• To do
Output the full listing again without altering anything.

• Stored data
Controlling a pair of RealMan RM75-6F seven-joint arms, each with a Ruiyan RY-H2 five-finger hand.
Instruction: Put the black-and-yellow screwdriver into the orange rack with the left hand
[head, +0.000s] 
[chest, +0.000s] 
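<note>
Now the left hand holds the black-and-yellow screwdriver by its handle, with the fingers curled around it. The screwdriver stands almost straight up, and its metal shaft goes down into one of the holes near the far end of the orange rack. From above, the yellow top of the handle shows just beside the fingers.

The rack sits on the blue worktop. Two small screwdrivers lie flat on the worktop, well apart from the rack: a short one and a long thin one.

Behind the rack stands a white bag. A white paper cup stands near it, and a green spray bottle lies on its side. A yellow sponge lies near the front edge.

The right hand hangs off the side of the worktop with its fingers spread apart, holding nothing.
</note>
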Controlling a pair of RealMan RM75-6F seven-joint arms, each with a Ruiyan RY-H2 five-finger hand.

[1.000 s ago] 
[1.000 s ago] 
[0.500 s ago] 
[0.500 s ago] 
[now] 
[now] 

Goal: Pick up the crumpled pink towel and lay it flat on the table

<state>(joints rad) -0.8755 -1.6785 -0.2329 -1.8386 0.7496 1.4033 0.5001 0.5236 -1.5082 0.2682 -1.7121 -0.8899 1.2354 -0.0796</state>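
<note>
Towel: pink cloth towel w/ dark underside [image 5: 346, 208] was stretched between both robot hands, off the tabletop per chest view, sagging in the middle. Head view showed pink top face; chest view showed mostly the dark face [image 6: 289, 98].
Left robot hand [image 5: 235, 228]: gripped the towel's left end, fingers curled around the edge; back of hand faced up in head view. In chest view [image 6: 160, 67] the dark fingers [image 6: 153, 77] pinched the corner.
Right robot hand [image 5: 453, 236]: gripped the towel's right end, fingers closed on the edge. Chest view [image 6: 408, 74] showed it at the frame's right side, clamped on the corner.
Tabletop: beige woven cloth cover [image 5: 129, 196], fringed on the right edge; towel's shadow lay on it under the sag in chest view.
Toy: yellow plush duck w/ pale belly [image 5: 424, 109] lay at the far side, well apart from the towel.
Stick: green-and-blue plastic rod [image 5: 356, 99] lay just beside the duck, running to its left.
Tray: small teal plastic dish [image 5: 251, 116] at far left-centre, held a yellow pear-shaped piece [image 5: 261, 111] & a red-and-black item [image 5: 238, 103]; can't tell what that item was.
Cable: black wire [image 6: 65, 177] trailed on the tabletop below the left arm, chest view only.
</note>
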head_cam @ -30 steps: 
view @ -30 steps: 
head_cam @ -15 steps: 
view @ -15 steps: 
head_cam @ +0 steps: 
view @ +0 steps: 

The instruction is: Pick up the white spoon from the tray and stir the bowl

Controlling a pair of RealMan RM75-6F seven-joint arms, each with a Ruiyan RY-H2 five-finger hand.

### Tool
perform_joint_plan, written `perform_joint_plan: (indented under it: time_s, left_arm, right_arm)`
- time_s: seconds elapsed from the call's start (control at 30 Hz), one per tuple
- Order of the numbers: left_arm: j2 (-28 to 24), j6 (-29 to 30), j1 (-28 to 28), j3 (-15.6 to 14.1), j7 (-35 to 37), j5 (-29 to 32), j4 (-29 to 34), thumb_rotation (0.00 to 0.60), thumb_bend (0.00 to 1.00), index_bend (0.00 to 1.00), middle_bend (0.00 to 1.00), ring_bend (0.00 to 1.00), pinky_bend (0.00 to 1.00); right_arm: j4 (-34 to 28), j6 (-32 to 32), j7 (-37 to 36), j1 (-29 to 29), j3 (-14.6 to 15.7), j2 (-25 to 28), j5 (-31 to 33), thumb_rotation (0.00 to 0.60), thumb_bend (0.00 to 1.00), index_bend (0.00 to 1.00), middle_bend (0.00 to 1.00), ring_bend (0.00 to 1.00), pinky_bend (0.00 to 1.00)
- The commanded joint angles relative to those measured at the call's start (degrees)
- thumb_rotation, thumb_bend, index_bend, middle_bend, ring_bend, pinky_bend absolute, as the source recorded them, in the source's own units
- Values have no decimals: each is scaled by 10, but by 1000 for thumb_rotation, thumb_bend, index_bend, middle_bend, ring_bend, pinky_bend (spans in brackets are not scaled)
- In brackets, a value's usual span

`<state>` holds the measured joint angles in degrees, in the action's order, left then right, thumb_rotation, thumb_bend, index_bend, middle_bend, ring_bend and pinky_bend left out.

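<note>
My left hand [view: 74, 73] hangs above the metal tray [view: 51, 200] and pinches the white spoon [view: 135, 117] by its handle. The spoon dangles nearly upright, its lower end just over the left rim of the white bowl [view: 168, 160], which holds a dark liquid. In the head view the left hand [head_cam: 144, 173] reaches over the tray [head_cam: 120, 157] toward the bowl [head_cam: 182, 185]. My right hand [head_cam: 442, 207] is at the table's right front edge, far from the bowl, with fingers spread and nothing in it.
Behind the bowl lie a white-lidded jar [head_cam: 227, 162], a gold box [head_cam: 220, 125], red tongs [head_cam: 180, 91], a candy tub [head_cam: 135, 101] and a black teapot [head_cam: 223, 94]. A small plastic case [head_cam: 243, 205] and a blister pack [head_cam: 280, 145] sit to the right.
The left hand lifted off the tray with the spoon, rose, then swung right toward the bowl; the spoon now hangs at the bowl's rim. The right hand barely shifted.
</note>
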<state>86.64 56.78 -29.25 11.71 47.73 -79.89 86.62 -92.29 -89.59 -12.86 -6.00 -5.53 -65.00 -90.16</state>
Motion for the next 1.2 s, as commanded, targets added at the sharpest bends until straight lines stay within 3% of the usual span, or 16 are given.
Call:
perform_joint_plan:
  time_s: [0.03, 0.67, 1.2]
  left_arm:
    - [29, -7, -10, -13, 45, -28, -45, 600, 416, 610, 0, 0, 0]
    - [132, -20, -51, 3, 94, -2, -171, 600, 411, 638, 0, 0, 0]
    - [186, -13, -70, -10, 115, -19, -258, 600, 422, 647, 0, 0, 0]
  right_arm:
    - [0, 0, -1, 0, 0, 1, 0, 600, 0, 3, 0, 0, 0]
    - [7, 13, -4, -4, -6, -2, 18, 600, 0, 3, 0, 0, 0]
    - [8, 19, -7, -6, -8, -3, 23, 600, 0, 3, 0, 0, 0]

• Exercise result
Controlling a pair of RealMan RM75-6F seven-joint arms, each with a Ruiyan RY-H2 five-finger hand.
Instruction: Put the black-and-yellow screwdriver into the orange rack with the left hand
[head, +0.000s] 
[chest, +0.000s] 
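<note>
Now the left hand holds the black-and-yellow screwdriver by its handle, with the fingers curled around it. The screwdriver stands almost straight up, and its metal shaft goes down into one of the holes near the far end of the orange rack. From above, the yellow top of the handle shows just beside the fingers.

The rack sits on the blue worktop. Two small screwdrivers lie flat on the worktop, well apart from the rack: a short one and a long thin one.

Behind the rack stands a white bag. A white paper cup stands near it, and a green spray bottle lies on its side. A yellow sponge lies near the front edge.

The right hand hangs off the side of the worktop with its fingers spread apart, holding nothing.
</note>
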Controlling a pair of RealMan RM75-6F seven-joint arms, each with a Ruiyan RY-H2 five-finger hand.

[1.000 s ago] 
[1.000 s ago] 
[0.500 s ago] 
[0.500 s ago] 
[now] 
[now] 

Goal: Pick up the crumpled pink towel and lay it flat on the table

<state>(joints rad) -0.8755 -1.6785 -0.2329 -1.8386 0.7496 1.4033 0.5001 0.5236 -1.5082 0.2682 -1.7121 -0.8899 1.2354 -0.0796</state>
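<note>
Towel: pink cloth towel w/ dark underside [image 5: 346, 208] was stretched between both robot hands, off the tabletop per chest view, sagging in the middle. Head view showed pink top face; chest view showed mostly the dark face [image 6: 289, 98].
Left robot hand [image 5: 235, 228]: gripped the towel's left end, fingers curled around the edge; back of hand faced up in head view. In chest view [image 6: 160, 67] the dark fingers [image 6: 153, 77] pinched the corner.
Right robot hand [image 5: 453, 236]: gripped the towel's right end, fingers closed on the edge. Chest view [image 6: 408, 74] showed it at the frame's right side, clamped on the corner.
Tabletop: beige woven cloth cover [image 5: 129, 196], fringed on the right edge; towel's shadow lay on it under the sag in chest view.
Toy: yellow plush duck w/ pale belly [image 5: 424, 109] lay at the far side, well apart from the towel.
Stick: green-and-blue plastic rod [image 5: 356, 99] lay just beside the duck, running to its left.
Tray: small teal plastic dish [image 5: 251, 116] at far left-centre, held a yellow pear-shaped piece [image 5: 261, 111] & a red-and-black item [image 5: 238, 103]; can't tell what that item was.
Cable: black wire [image 6: 65, 177] trailed on the tabletop below the left arm, chest view only.
</note>
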head_cam @ -30 steps: 
view @ -30 steps: 
head_cam @ -15 steps: 
view @ -15 steps: 
head_cam @ +0 steps: 
view @ +0 steps: 

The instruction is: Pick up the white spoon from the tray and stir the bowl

Controlling a pair of RealMan RM75-6F seven-joint arms, each with a Ruiyan RY-H2 five-finger hand.

### Tool
perform_joint_plan, written `perform_joint_plan: (indented under it: time_s, left_arm, right_arm)`
- time_s: seconds elapsed from the call's start (control at 30 Hz), one per tuple
- Order of the numbers: left_arm: j2 (-28 to 24), j6 (-29 to 30), j1 (-28 to 28), j3 (-15.6 to 14.1), j7 (-35 to 37), j5 (-29 to 32), j4 (-29 to 34), thumb_rotation (0.00 to 0.60), thumb_bend (0.00 to 1.00), index_bend (0.00 to 1.00), middle_bend (0.00 to 1.00), ring_bend (0.00 to 1.00), pinky_bend (0.00 to 1.00); right_arm: j4 (-34 to 28), j6 (-32 to 32), j7 (-37 to 36), j1 (-29 to 29), j3 (-14.6 to 15.7), j2 (-25 to 28), j5 (-31 to 33), thumb_rotation (0.00 to 0.60), thumb_bend (0.00 to 1.00), index_bend (0.00 to 1.00), middle_bend (0.00 to 1.00), ring_bend (0.00 to 1.00), pinky_bend (0.00 to 1.00)
- The commanded joint angles relative to those measured at the call's start (degrees)
- thumb_rotation, thumb_bend, index_bend, middle_bend, ring_bend, pinky_bend absolute, as the source recorded them, in the source's own units
- Values have no decimals: each is scaled by 10, but by 1000 for thumb_rotation, thumb_bend, index_bend, middle_bend, ring_bend, pinky_bend (spans in brackets are not scaled)
- In brackets, a value's usual span

`<state>` holds the measured joint angles in degrees, in the action's order, left then right, thumb_rotation, thumb_bend, index_bend, middle_bend, ring_bend and pinky_bend left out.

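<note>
My left hand [view: 74, 73] hangs above the metal tray [view: 51, 200] and pinches the white spoon [view: 135, 117] by its handle. The spoon dangles nearly upright, its lower end just over the left rim of the white bowl [view: 168, 160], which holds a dark liquid. In the head view the left hand [head_cam: 144, 173] reaches over the tray [head_cam: 120, 157] toward the bowl [head_cam: 182, 185]. My right hand [head_cam: 442, 207] is at the table's right front edge, far from the bowl, with fingers spread and nothing in it.
Behind the bowl lie a white-lidded jar [head_cam: 227, 162], a gold box [head_cam: 220, 125], red tongs [head_cam: 180, 91], a candy tub [head_cam: 135, 101] and a black teapot [head_cam: 223, 94]. A small plastic case [head_cam: 243, 205] and a blister pack [head_cam: 280, 145] sit to the right.
The left hand lifted off the tray with the spoon, rose, then swung right toward the bowl; the spoon now hangs at the bowl's rim. The right hand barely shifted.
</note>
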<state>86.64 56.78 -29.25 11.71 47.73 -79.89 86.62 -92.29 -89.59 -12.86 -6.00 -5.53 -65.00 -90.16</state>
Motion for the next 1.2 s, as commanded, targets added at the sharpest bends until straight lines stay within 3% of the usual span, or 16 are given.
Call:
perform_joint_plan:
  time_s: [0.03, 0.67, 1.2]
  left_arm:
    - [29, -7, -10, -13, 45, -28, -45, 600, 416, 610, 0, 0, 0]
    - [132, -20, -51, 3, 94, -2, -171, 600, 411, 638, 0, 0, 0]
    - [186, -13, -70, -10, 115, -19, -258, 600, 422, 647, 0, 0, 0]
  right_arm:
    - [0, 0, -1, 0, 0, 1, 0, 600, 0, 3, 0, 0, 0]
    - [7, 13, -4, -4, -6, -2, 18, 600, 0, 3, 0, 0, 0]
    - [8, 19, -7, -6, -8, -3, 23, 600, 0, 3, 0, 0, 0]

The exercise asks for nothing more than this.